An example of language parsing
July 14, 2008

Before we get too generic about how to parse language, let's start with a simple problem: How to parse the statement "My name is Daniel" and update our data structure to reflect this statement.

Defining inputs and outputs

Our input is a list of words:

"My", "name", "is", "Daniel"

Our desired output is a value assignment that will modify our data structure:

speaker.first_name = "Daniel"

... where speaker is a new entity in the data structure to represent the person we're conversing with.

Transformations

We can achieve our goal by applying a series of transformations to the list of words. For instance:

my {noun} -> speaker.$1

What this says is that if the word "my" is followed by a noun, that could be referring to speaker.noun. In our example:

my name -> speaker.name

However, we have a bit of an issue since we want speaker.first_name. What this highlights is that "name" is still a word; it hasn't been mapped to an entity in the data structure yet. What we need is a mapping from words to entities. In our example, we want:

"name" -> first_name

Thus, when a transformation such as "my {noun} -> speaker.$1" is applied, a second step will be resolving the noun to its possible entities.

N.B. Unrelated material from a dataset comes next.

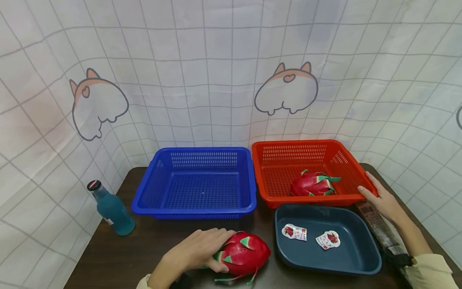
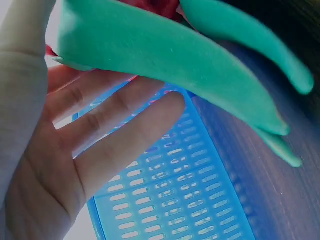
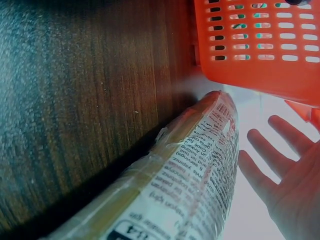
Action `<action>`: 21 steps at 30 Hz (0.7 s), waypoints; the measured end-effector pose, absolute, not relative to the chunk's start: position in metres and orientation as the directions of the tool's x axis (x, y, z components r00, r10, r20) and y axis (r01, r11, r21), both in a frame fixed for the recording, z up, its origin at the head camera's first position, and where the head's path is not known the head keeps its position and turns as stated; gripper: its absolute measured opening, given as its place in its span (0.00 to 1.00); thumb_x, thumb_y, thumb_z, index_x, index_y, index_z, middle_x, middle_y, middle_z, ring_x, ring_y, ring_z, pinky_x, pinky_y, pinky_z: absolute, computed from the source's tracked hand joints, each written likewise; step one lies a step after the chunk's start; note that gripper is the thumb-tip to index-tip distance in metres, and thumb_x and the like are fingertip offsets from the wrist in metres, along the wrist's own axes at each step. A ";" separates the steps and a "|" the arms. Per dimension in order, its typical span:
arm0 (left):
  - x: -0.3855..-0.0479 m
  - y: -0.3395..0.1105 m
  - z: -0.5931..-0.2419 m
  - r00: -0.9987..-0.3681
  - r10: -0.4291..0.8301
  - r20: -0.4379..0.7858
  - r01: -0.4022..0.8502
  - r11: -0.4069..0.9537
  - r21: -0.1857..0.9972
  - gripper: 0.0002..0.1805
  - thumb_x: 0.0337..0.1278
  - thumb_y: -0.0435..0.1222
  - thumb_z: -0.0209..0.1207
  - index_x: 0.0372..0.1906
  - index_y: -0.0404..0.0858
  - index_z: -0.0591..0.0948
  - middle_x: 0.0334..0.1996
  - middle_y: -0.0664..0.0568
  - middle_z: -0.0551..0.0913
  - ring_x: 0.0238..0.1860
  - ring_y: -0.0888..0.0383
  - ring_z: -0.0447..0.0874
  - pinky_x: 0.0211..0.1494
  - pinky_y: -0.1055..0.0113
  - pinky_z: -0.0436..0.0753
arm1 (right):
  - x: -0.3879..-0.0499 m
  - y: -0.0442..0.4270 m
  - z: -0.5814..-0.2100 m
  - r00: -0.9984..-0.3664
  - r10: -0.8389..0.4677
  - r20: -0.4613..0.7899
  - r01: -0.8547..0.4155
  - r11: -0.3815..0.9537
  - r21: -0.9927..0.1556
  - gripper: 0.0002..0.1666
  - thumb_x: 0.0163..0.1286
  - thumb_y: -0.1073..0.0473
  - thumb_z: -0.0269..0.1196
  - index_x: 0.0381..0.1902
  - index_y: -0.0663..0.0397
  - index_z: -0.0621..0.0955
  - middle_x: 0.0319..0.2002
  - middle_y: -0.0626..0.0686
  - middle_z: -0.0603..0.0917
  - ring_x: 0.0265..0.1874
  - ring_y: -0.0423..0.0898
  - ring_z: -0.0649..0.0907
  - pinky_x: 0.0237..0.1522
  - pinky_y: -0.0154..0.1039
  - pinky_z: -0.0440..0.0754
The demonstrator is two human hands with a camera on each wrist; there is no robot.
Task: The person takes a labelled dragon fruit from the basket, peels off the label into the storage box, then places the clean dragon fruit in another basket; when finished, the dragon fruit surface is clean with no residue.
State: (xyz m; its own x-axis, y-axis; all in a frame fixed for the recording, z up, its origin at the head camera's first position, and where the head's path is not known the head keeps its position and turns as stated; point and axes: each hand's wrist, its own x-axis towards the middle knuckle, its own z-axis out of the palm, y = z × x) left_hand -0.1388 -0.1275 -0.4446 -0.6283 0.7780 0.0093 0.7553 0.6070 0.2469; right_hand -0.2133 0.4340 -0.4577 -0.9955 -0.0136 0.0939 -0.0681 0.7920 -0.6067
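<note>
My left hand [image 1: 196, 251] lies over the left end of a red dragon fruit [image 1: 249, 253] with green leaf tips, fingers across its far side and thumb in front. In the left wrist view, the fingers are fairly straight and spread behind the long green leaves [image 2: 165, 60]. Over at the right, my right hand [image 1: 384, 204] rests by the front right corner of a red basket [image 1: 314, 200], fingers extended along its outside. A second dragon fruit [image 1: 310, 185] lies inside that basket. In the right wrist view the fingers are straight and spread; the thumb is hidden there.
A blue basket [image 1: 193, 210] stands left of the red one. In front sits a dark blue tray [image 1: 328, 265] with two fruit-printed labels [image 1: 294, 232]. A clear printed food packet [image 3: 195, 160] lies under my right forearm. A teal bottle [image 1: 115, 210] stands at the table's left edge.
</note>
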 end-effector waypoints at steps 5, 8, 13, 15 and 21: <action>-0.137 -0.129 -0.444 -0.616 0.788 0.016 0.764 0.591 0.260 0.38 0.51 0.61 0.63 0.63 0.49 0.66 0.45 0.62 0.79 0.41 0.68 0.76 0.39 0.77 0.80 | -0.213 0.434 -0.459 -0.996 -0.011 0.093 -0.066 0.796 -0.602 0.47 0.75 0.44 0.49 0.78 0.51 0.38 0.62 0.78 0.65 0.48 0.69 0.77 0.32 0.41 0.76; -0.135 -0.130 -0.443 -0.608 0.794 0.004 0.762 0.582 0.283 0.37 0.50 0.59 0.65 0.62 0.49 0.66 0.46 0.62 0.78 0.42 0.69 0.76 0.42 0.75 0.81 | -0.213 0.435 -0.459 -0.996 -0.015 0.088 -0.065 0.797 -0.600 0.47 0.75 0.44 0.48 0.78 0.51 0.38 0.62 0.78 0.64 0.49 0.69 0.76 0.33 0.43 0.77; -0.132 -0.130 -0.440 -0.588 0.809 0.020 0.778 0.558 0.290 0.36 0.44 0.53 0.70 0.58 0.51 0.66 0.44 0.64 0.77 0.37 0.72 0.76 0.40 0.79 0.78 | -0.214 0.435 -0.459 -0.996 -0.016 0.086 -0.065 0.798 -0.600 0.47 0.75 0.43 0.48 0.78 0.50 0.38 0.63 0.78 0.63 0.50 0.71 0.75 0.35 0.46 0.78; -0.131 -0.129 -0.439 -0.580 0.814 0.030 0.787 0.551 0.280 0.35 0.42 0.51 0.71 0.55 0.51 0.67 0.41 0.64 0.76 0.30 0.73 0.73 0.34 0.81 0.75 | -0.214 0.435 -0.459 -0.996 -0.016 0.086 -0.065 0.795 -0.603 0.47 0.75 0.43 0.48 0.78 0.50 0.37 0.63 0.79 0.63 0.50 0.71 0.75 0.35 0.46 0.78; -0.130 -0.127 -0.434 -0.599 0.801 -0.010 0.771 0.579 0.266 0.34 0.38 0.50 0.72 0.52 0.54 0.67 0.38 0.64 0.75 0.20 0.71 0.66 0.28 0.80 0.69 | -0.214 0.434 -0.458 -0.995 -0.018 0.102 -0.077 0.789 -0.609 0.47 0.75 0.45 0.49 0.78 0.51 0.38 0.62 0.78 0.65 0.47 0.67 0.78 0.31 0.41 0.78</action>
State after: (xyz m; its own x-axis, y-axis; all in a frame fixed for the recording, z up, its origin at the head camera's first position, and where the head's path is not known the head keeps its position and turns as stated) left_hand -0.1296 -0.1266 -0.4343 -0.5986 0.8010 -0.0101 0.7706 0.5792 0.2657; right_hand -0.2138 0.4344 -0.4579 -0.9946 -0.0178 0.1022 -0.0767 0.7891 -0.6095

What we have now is an intermediate representation, such as:

[speaker.first_name] is Daniel

The first part, speaker.first_name, is fully transformed, but the rest of the statement is still a list of words. The next transformation we need is:

{noun} is {word} -> $1 = $2

What this says is that if the word "is" gets placed between a noun and a word, that could mean that the word defines the value of the noun. In our example, the word "Daniel" defines the value of "My name":

[speaker.first_name] is Daniel -> speaker.first_name = "Daniel"